Find Key Phrases in Documents with Semantic Search
Describes how to find the key phrases in documents or text columns that are configured for statistical semantic indexing.
How to: Find the Key Phrases in Documents with SEMANTICKEYPHRASETABLE
To identify the key phrases in specific documents, or to identify documents that contain specific key phrases, query the function semantickeyphrasetable (Transact-SQL).
SEMANTICKEYPHRASETABLE returns a table with zero, one, or more rows for those key phrases associated with columns in the specified table. This rowset function can be referenced in the FROM clause of a SELECT statement as if it were a regular table name.
In SQL Server 2012, only single words are indexed for semantic search; multi-word phrases (ngrams) are not indexed.

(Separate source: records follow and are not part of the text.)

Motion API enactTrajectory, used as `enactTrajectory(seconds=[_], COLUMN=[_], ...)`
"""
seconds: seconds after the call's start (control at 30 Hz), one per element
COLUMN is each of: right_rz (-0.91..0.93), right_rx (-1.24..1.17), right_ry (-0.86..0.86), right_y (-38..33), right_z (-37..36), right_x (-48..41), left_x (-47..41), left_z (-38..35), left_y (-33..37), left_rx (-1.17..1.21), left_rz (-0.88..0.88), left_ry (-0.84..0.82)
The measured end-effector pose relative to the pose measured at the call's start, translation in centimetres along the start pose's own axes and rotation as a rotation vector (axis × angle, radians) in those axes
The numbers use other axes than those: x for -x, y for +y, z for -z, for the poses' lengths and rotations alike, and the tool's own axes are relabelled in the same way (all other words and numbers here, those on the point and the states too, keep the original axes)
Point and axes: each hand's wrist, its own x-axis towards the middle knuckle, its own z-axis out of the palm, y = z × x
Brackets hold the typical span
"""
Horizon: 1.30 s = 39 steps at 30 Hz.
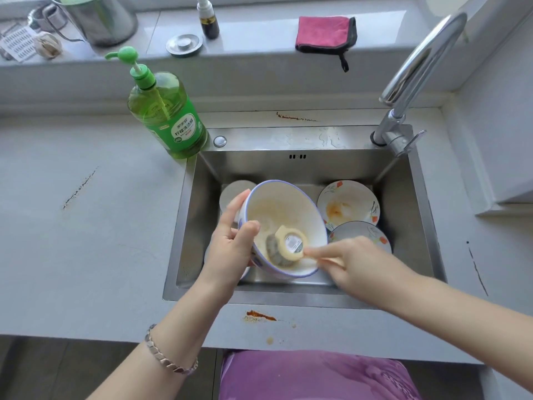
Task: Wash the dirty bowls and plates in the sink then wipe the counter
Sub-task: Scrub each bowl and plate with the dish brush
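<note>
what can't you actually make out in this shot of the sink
Head view only:
Most of the back-left plate: hidden by the bowl and the left hand.
Drain of the sink: covered by the bowl.
Handle of the scrubber: covered by the right hand.
Top of the metal jug: cut off by the frame edge.
Label of the soap bottle: print too small to read.

Left forearm enters from 7 o'clock, silver link bracelet (170, 360) on wrist; left hand (230, 243) grips white blue-rimmed ceramic bowl (284, 207), thumb over rim. Right forearm from 4 o'clock; right hand (356, 262) pinches cream plastic scrub brush (291, 244) handle.
</note>
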Motion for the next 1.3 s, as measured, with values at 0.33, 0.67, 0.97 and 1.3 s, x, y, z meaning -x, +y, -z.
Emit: enactTrajectory(seconds=[0.33, 0.67, 0.97, 1.3], right_rz=[0.026, 0.015, -0.037, -0.004], right_rx=[-0.146, -0.242, 0.268, 0.043], right_ry=[-0.134, -0.236, -0.377, -0.301], right_y=[-0.3, -0.4, 0.3, -0.1], right_z=[0.3, 0.5, 5.2, 2.4], right_x=[-0.2, -1.4, -1.6, 0.1], left_x=[-0.1, -0.5, -0.1, -1.0], left_z=[0.1, 0.3, 1.1, 0.5], left_y=[-0.1, 0.8, 2.0, 0.9], left_rx=[-0.005, -0.068, -0.258, -0.227], left_rz=[0.016, -0.128, -0.127, 0.001], left_ry=[0.004, -0.004, -0.272, -0.164])
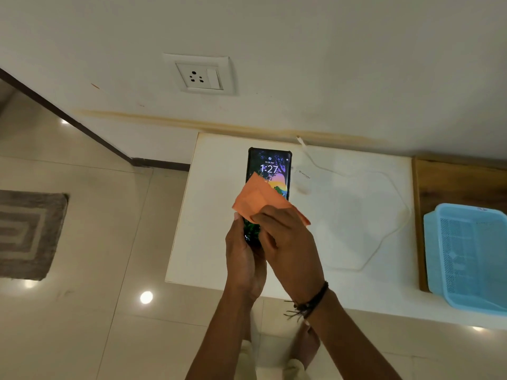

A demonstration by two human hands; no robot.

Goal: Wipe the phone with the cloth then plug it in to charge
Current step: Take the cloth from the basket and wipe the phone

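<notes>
Both hands busy — left hand (244, 259) grips phone (270, 171), right hand (288, 242) presses cloth (255, 198)

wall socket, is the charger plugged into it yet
No, the wall socket has bare holes and nothing in it, while the white charger lies on the white table with its cable looped beside it.

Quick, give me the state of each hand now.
Left hand: closed around the phone, holding it up.
Right hand: gripping the orange cloth against the screen.
</notes>
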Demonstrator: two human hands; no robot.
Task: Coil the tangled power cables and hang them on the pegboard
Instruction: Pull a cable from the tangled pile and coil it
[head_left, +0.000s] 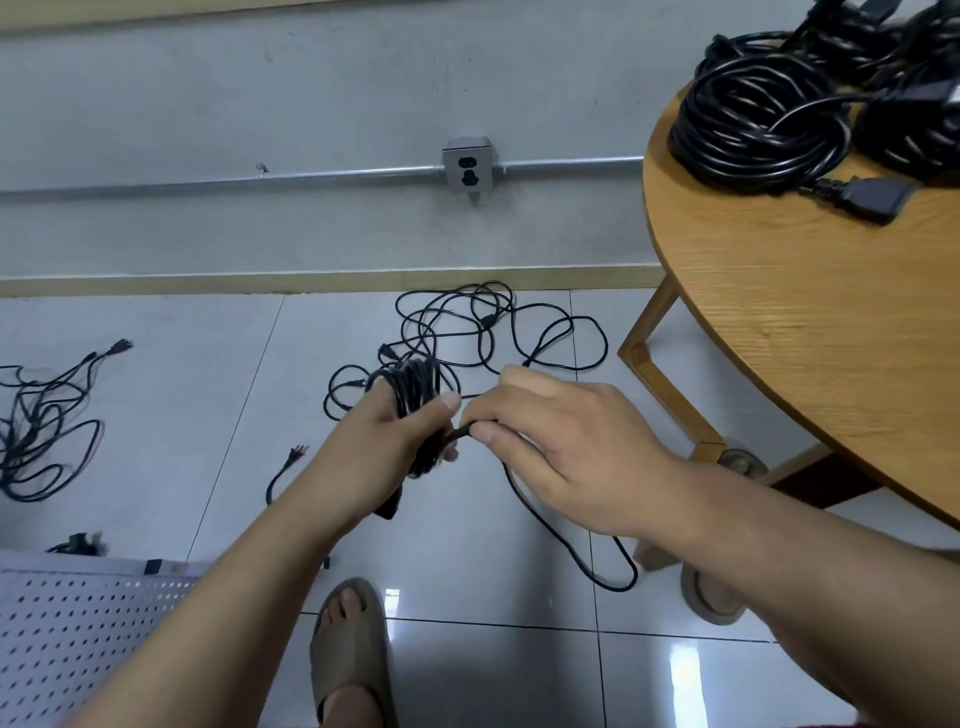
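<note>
We had our left hand (395, 439) closed round a half-made coil (415, 389) of black power cable. The loops were wound over the palm so that the hand served as the former and kept the turns from springing apart. Our right hand (563, 447) pinched the free run (463, 431) of that cable between thumb and forefinger, just beside the left thumb. We judged this was to lay the next turn on under some tension.

From the pinch the cable dropped to the floor (467, 597) and looped beside us. It seemed to lead back to the loose tangle (467, 332) near the skirting, so much of it was not yet wound. A second tangle (36, 431) lay well apart at the left.

The pegboard (78, 639) was close at the lower left, handy for hanging, though we could not tell how it was propped. Finished coils (753, 119) were heaped on the round tabletop (779, 322) at the right, presumably parked there until they were hung.
</note>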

Also, various forms of the same word are indexed separately; for example, "computer" and "computers" are indexed separately.
For detailed information about the parameters required by the SEMANTICKEYPHRASETABLE function, and about the table of results that it returns, see semantickeyphrasetable (Transact-SQL).
The columns that you target must have full-text and semantic indexing enabled.
Example 1: Find the Top Key Phrases in a Specific Document
The following example retrieves the top 10 key phrases from the document specified by the @DocumentId variable in the Document column of the Production.Document table of the AdventureWorks sample database. The @DocumentId variable represents a value from the key column of the full-text index.
SELECT TOP(10) KEYP_TBL.keyphrase FROM SEMANTICKEYPHRASETABLE ( Production.Document, Document, @DocumentId ) AS KEYP_TBL ORDER BY KEYP_TBL.score DESC; GO
The SEMANTICKEYPHRASETABLE function retrieves these results efficiently by using an index seek instead of a table scan.
Example 2: Find the Top Documents that Contain a Specific Key Phrase
The following example retrieves the top 25 documents that contain the key phrase “Bracket” from the Document column of the Production.Document table of the AdventureWorks sample database.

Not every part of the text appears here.